● **Problem description**: Write out only the lines from the top of the listing below through the one with "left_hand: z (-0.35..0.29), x", exactly as they stand, while keeping pictures out of the copy.

● **Input data**:
+++

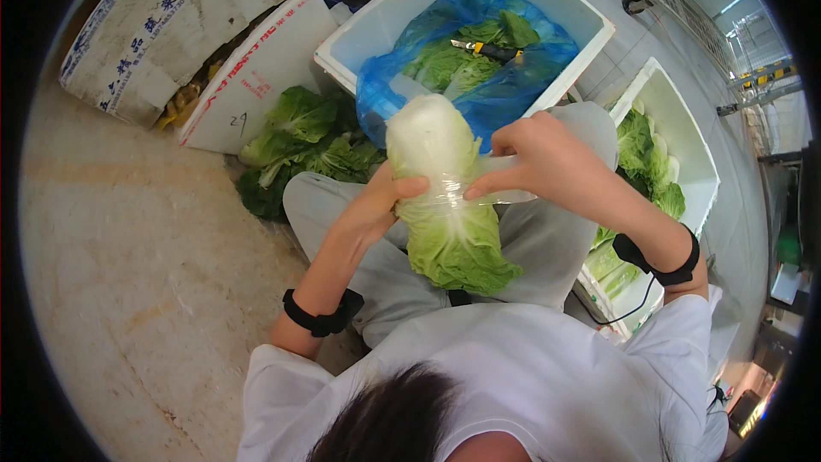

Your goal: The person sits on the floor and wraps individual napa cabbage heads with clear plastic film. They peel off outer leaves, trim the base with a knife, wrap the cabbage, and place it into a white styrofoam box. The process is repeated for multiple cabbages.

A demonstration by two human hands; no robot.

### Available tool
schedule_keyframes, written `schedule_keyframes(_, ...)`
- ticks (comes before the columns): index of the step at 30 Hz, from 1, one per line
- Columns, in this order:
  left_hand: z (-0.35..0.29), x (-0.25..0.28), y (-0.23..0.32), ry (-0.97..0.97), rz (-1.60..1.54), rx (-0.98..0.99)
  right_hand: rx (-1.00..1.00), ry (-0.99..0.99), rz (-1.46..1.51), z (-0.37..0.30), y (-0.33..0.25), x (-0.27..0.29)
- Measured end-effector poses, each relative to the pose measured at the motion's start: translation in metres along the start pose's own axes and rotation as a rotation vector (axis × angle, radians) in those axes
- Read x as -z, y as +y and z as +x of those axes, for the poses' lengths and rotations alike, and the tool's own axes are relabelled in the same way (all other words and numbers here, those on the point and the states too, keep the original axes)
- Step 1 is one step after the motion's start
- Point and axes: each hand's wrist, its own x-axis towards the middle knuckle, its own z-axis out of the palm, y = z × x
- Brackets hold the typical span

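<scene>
A napa cabbage (453, 244) is held over my lap, its white base away from me and its green leaf tips toward me. My left hand (386, 194) grips its left side, with the thumb over the front. Around the middle of the cabbage runs a band of clear tape or film (446, 191). A loose stretch of the same clear material reaches right from the cabbage, and my right hand (532, 161) pinches it, thumb near the cabbage's right side. Parts of the right fingers are hidden behind the film.
Beyond my knees stands a white foam box (376, 26) lined with a blue plastic bag (462, 4), holding cabbage leaves and a yellow-black utility knife (489, 50). Another foam box (688, 141) with cabbages sits at right. Loose green leaves (299, 133) lie at left beside cartons (154, 34).
</scene>
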Motion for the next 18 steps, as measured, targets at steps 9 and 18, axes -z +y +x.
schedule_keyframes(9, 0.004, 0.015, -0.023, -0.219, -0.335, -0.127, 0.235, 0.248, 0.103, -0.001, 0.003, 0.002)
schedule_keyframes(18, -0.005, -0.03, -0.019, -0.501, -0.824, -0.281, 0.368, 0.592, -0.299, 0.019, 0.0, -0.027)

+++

● **Exercise answer**:
Your goal: The person sits on the floor and wraps individual napa cabbage heads with clear plastic film. They peel off outer leaves, trim the base with a knife, wrap the cabbage, and place it into a white styrofoam box. The process is repeated for multiple cabbages.

A demonstration by two human hands; no robot.

### Available tool
schedule_keyframes, written `schedule_keyframes(_, ...)`
- ticks (comes before the columns): index of the step at 30 Hz, from 1, one per line
- Columns, in this order:
  left_hand: z (-0.35..0.29), x (-0.25..0.28), y (-0.23..0.32), ry (-0.97..0.97), rz (-1.60..1.54), rx (-0.98..0.99)

The output is finished, and nothing else is needed.